UC Libraries and HathiTrust FAQ
- What is HathiTrust?
- What does the name HathiTrust mean?
- How did the project come about?
- What libraries are participating?
- What is UC's and CDL's role?
- How does this relate to the UC Curation Center?
- Where is the content stored?
- What content is in the repository?
- What are the benefits to UC in participating in this project?
- What services does HathiTrust offer users?
- What services does HathiTrust provide to users with print disabilities?
- What is the HathiTrust Research Center?
- What is Zephir?
- What is the HathiTrust User Support Working Group?
- What do I do if I find an error in a HathiTrust volume?

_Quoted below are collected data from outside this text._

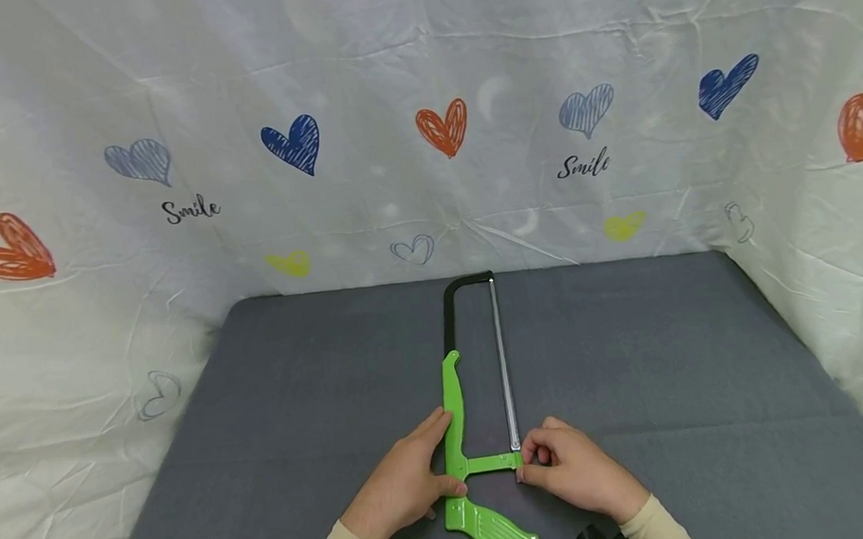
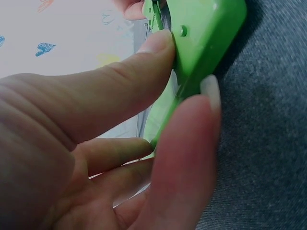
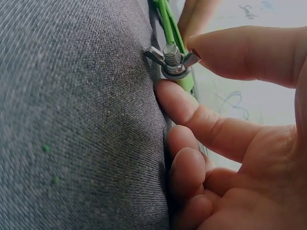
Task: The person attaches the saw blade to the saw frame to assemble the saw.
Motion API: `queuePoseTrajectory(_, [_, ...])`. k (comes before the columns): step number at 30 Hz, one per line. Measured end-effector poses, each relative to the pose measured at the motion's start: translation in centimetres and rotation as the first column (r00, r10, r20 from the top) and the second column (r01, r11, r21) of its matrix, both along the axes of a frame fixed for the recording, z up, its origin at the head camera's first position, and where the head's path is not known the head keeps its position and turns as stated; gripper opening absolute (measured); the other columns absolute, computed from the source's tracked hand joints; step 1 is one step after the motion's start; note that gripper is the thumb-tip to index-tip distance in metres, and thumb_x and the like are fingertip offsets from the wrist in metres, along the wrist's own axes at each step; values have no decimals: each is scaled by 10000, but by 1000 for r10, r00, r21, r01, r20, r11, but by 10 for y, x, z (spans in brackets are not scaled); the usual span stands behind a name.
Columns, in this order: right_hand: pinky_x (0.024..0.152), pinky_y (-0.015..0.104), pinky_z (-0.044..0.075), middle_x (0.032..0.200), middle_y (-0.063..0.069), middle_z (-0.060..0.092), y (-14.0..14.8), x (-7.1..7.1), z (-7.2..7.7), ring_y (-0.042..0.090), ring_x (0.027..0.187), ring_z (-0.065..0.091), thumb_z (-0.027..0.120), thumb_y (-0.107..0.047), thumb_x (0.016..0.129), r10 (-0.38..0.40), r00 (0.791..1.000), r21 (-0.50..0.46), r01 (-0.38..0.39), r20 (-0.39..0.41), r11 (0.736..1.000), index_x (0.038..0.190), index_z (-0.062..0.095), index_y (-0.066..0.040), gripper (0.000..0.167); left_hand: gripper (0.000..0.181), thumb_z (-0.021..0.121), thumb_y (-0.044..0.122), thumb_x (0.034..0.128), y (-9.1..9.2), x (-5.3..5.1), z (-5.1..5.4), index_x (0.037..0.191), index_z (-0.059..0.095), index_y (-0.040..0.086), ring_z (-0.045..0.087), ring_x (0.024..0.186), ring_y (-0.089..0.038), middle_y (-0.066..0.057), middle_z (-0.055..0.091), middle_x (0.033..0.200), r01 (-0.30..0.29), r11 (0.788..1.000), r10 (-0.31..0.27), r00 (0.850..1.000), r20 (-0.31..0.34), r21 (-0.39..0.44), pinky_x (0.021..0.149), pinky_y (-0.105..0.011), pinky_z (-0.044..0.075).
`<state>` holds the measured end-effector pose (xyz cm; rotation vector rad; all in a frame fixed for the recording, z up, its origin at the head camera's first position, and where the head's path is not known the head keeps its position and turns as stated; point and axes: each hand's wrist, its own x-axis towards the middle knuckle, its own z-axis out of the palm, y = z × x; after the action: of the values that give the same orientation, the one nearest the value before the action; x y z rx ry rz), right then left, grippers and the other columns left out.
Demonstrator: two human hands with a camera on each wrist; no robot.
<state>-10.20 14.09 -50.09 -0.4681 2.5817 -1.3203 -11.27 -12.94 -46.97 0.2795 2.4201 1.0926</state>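
A hacksaw (image 1: pixel 450 385) lies on the grey table with its black bow (image 1: pixel 448 314) pointing away and its green grip (image 1: pixel 498 534) towards me. Along its right side runs the silver blade (image 1: pixel 505 364), fixed at both ends. My left hand (image 1: pixel 408 478) holds the green frame just above the grip, thumb on one side and fingers along the other. At the near end of the blade, my right hand (image 1: pixel 584 469) pinches a metal wing nut (image 3: pixel 175 71) on a threaded bolt (image 3: pixel 171 53). Thumb meets one wing; the forefinger lies beneath the nut, other fingers curled.
Grey cloth covers the table (image 1: pixel 318 369). Behind it and at both sides hangs a white curtain (image 1: pixel 366 199) printed with hearts and "Smile". Two tiny green specks (image 3: pixel 46 148) lie on the cloth in the right wrist view.
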Motion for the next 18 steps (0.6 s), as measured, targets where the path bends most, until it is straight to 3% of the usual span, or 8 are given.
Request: queuePoseTrajectory(18, [611, 223, 385, 840, 10, 512, -2, 1, 3, 49, 679, 439, 829, -177, 917, 5, 998, -45, -2, 62, 999, 848, 693, -146, 155, 1009, 911, 144, 874, -1, 0, 0, 1693, 334, 21, 616, 560, -231, -256, 233, 1781, 1, 1000, -1, 1000, 2, 18, 509, -382, 559])
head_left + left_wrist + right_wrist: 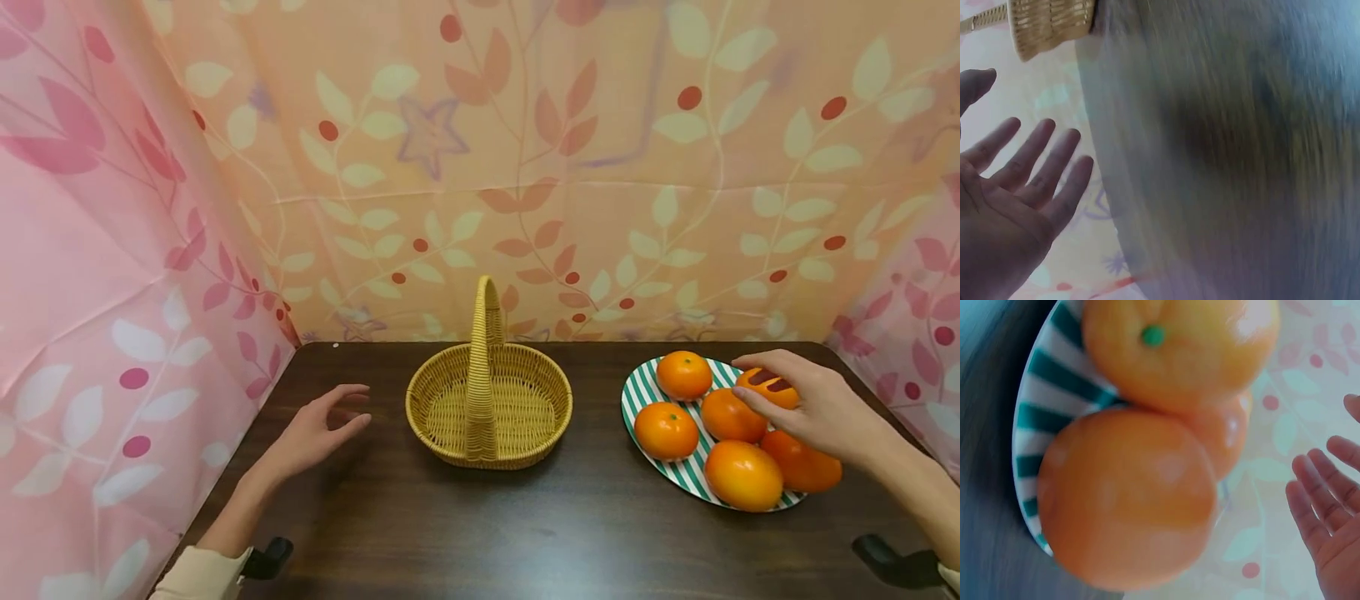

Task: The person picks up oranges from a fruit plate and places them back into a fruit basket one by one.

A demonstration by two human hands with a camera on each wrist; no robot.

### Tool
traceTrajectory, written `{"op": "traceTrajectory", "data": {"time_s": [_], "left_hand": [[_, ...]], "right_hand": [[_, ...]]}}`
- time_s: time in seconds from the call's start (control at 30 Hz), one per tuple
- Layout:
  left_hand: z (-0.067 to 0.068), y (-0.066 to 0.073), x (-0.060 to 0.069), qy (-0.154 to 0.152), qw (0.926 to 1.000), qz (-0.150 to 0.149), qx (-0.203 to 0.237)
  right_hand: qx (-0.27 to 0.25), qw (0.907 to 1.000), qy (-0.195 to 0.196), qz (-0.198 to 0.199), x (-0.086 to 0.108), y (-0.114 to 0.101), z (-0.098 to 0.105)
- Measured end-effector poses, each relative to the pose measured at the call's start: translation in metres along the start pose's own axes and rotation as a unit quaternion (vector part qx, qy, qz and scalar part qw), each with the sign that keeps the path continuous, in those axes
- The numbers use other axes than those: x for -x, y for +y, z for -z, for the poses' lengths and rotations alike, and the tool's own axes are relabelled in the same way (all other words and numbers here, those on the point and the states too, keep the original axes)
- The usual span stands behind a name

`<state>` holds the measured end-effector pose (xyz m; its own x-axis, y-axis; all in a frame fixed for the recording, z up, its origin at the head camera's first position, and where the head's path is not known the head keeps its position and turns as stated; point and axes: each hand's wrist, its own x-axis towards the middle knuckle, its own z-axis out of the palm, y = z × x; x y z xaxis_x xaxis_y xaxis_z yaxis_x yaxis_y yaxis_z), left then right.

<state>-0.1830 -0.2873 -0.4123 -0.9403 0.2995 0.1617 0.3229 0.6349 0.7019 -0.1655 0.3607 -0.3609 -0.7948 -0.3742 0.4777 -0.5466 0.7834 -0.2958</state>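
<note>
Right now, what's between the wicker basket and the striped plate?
Only bare wood-grain tabletop lies between the wicker basket and the green-striped plate; the head view shows it.

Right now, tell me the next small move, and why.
Probably curl the right hand round the orange fruit beneath it on the striped plate: the head view shows its fingers reaching over that fruit, and the right wrist view shows them not gripping.

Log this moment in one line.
left hand: open, beside basket | right hand: by orange fruit on striped plate | basket: upright on table
</note>
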Motion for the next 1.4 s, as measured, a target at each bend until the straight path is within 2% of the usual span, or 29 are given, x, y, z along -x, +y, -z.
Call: {"op": "traceTrajectory", "data": {"time_s": [0.07,0.2,0.4,0.63,0.9,1.1,1.4], "left_hand": [[-0.004,0.001,-0.002,-0.009,0.9996,-0.006,0.026],[-0.013,0.004,-0.007,-0.036,0.9974,-0.013,0.061],[-0.028,0.01,-0.015,-0.055,0.9932,-0.011,0.102],[-0.041,0.015,-0.026,-0.071,0.9876,-0.02,0.138],[-0.042,0.016,-0.03,-0.064,0.9887,-0.017,0.135],[-0.042,0.016,-0.031,-0.065,0.989,-0.019,0.132],[-0.041,0.019,-0.028,-0.068,0.991,-0.016,0.114]], "right_hand": [[-0.027,0.9996,0.006,0.006,0.002,-0.003,-0.003],[-0.07,0.9975,-0.008,-0.01,0.004,-0.011,-0.01],[-0.092,0.9953,-0.032,-0.008,0.001,-0.025,-0.017],[-0.116,0.992,-0.048,-0.014,-0.001,-0.031,-0.023],[-0.101,0.9931,-0.055,-0.025,-0.004,-0.036,-0.027],[-0.075,0.9927,-0.076,-0.055,-0.005,-0.042,-0.028],[-0.039,0.991,-0.112,-0.062,-0.009,-0.047,-0.032]]}}
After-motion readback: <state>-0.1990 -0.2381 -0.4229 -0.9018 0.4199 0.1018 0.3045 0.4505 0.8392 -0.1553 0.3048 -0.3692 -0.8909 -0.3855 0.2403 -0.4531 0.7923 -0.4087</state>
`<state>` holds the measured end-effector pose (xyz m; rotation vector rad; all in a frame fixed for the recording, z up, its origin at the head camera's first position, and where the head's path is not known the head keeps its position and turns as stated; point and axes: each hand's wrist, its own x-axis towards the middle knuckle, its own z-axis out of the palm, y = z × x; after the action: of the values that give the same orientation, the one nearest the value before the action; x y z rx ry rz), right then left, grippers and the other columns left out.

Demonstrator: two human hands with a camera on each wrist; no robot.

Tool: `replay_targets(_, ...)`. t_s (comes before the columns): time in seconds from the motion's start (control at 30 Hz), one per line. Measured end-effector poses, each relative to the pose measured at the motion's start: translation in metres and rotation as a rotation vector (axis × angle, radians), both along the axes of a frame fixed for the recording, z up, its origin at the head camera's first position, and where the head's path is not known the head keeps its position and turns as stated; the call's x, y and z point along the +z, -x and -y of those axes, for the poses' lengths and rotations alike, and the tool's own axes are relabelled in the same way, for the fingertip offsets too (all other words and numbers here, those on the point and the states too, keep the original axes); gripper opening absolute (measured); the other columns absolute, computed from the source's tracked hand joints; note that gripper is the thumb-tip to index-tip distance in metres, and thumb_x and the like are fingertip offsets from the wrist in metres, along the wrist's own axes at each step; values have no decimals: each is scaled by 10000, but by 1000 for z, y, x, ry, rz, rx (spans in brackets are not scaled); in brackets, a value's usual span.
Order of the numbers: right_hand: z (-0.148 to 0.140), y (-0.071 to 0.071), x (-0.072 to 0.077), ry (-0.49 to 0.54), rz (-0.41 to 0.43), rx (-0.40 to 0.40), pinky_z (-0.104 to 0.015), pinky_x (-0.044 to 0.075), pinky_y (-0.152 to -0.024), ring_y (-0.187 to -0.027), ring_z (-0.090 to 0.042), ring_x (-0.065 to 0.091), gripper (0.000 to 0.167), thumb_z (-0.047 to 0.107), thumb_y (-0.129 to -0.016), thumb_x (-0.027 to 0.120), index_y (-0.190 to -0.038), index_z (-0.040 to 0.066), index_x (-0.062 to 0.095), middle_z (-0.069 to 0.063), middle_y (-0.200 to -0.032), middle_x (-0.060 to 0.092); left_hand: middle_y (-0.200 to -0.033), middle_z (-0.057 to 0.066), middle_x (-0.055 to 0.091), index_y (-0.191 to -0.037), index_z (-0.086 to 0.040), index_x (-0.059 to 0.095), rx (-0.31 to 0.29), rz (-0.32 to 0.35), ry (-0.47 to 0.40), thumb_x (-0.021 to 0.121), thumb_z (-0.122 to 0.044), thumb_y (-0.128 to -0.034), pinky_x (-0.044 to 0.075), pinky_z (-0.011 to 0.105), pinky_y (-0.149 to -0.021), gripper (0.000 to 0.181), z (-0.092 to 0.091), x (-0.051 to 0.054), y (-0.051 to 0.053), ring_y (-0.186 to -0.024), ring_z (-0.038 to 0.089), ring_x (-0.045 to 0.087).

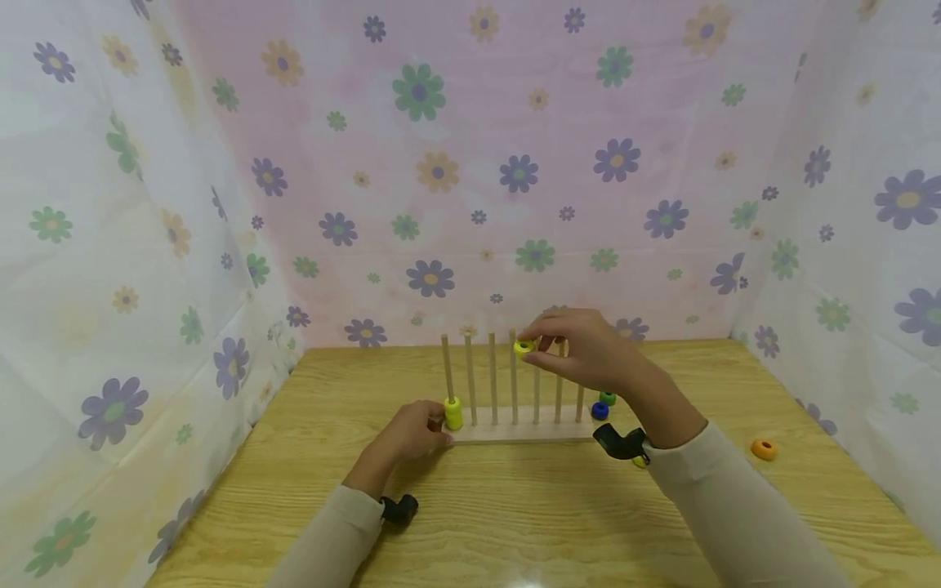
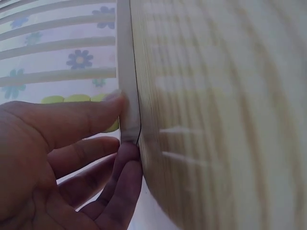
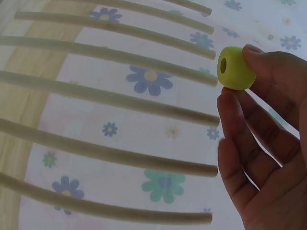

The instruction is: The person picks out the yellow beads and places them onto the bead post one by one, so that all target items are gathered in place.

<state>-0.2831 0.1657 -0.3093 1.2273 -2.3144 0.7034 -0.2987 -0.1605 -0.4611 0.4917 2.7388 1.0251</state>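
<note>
A wooden rack with several upright pegs stands on the table, its base (image 1: pixel 529 426) running left to right. My left hand (image 1: pixel 415 433) grips the left end of the base, thumb on one side and fingers on the other in the left wrist view. Yellow beads (image 1: pixel 453 414) are stacked low on the leftmost peg (image 1: pixel 448 367). My right hand (image 1: pixel 588 349) pinches another yellow bead (image 3: pixel 236 68) between thumb and fingers. That bead is held near the tops of the middle pegs, off them, with its hole showing.
To the right of the base lie a blue bead (image 1: pixel 599 411) and a green bead (image 1: pixel 608 398). An orange bead (image 1: pixel 764 448) lies farther right. Part of a yellow bead (image 1: pixel 639 462) shows beside the right wrist. Flowered cloth (image 1: pixel 470 163) surrounds the table (image 1: pixel 529 506) at back and sides.
</note>
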Motion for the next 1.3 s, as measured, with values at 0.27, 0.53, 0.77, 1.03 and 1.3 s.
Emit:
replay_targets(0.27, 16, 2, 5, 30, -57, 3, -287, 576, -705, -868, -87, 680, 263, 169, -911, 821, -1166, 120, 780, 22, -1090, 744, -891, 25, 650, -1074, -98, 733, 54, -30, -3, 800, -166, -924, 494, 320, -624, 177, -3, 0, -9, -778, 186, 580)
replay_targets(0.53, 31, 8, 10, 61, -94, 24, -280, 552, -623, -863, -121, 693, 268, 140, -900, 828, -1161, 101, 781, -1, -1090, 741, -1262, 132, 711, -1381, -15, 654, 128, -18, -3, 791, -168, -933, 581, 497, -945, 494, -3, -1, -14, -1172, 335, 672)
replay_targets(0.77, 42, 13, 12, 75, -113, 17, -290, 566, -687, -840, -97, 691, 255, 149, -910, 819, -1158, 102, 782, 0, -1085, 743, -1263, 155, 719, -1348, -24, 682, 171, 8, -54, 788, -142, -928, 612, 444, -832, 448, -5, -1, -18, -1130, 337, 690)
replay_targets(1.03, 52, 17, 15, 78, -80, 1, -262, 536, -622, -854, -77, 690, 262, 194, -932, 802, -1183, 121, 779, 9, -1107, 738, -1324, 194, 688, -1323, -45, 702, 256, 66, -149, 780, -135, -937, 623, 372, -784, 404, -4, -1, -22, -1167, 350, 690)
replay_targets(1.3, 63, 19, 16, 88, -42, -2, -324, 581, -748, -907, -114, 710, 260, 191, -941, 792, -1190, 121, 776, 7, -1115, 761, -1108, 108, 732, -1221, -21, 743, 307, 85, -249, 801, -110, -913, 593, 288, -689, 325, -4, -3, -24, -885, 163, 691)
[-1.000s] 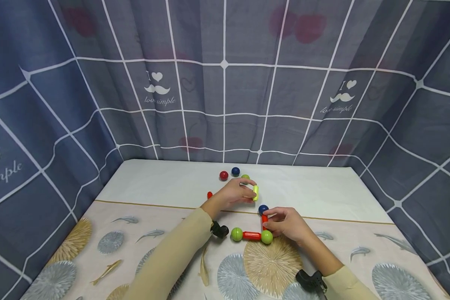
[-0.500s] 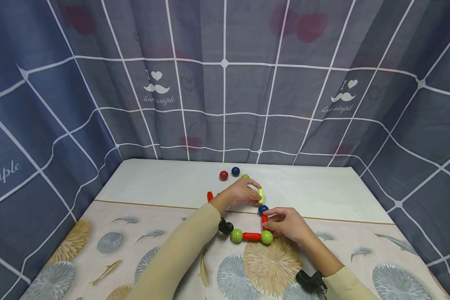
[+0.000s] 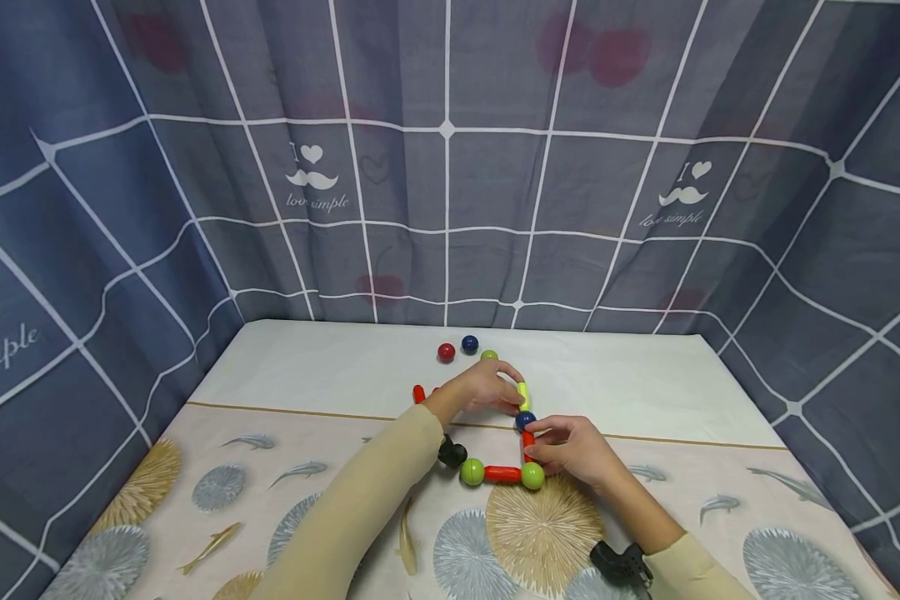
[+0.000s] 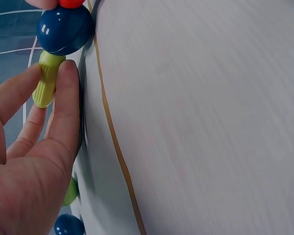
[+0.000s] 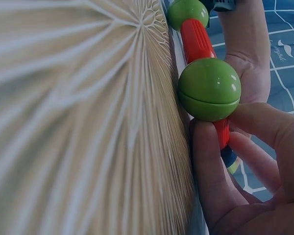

- What is the Copyright Review Management System?
- How do UC Libraries respond to the annual HathiTrust call for print holdings submission?
1. What is HathiTrust?
HathiTrust is an inter-institutional repository of primarily mass-digitized books and serials. The repository supports both preservation and access, with a range of access services encompassing permitted uses of books digitized by Google and full access to public domain content.
2. What does the name HathiTrust mean?
Hathi (pronounced hah-tee) is the Hindi word for elephant, an animal highly regarded for its memory, wisdom, and strength. Trust is a core value of research libraries and one of their greatest assets. In combination, the words convey the key benefits researchers can expect from a first-of-its-kind shared digital repository.
3. How did the project come about?
The HathiTrust began in late 2008 as an outgrowth of the University of Michigan’s local MBooks repository (which contains UM’s books digitized by Google). It was initially re-conceived as a shared repository of the Committee on Institutional Cooperation (CIC) institutions. The University of Michigan, University of California, and the 13 Universities of the Committee on Institutional Cooperation (CIC) are the original founding partners.
4. What libraries are participating?
Including the original partners (the University of California, the University of Michigan, and the 13 CIC universities), HathiTrust partners now include over 90 colleges and universities from the United States and around the world.
5. What is UC's and CDL's role?
Because of the size and scale of the UC libraries' mass digitization program, UC was invited to become a lead partner in the project. UC has significant representation at all levels of governance. CDL coordinates UC's participation and devotes resources to the ongoing development of access and preservation services.
In November 2013, CDL launched Zephir, the new bibliographic metadata management system for HathiTrust. A committed CDL team manages the ongoing bibliographic metadata ingests and updates to Zephir. See below for more information about Zephir.
6. How does this relate to the UC Curation Center?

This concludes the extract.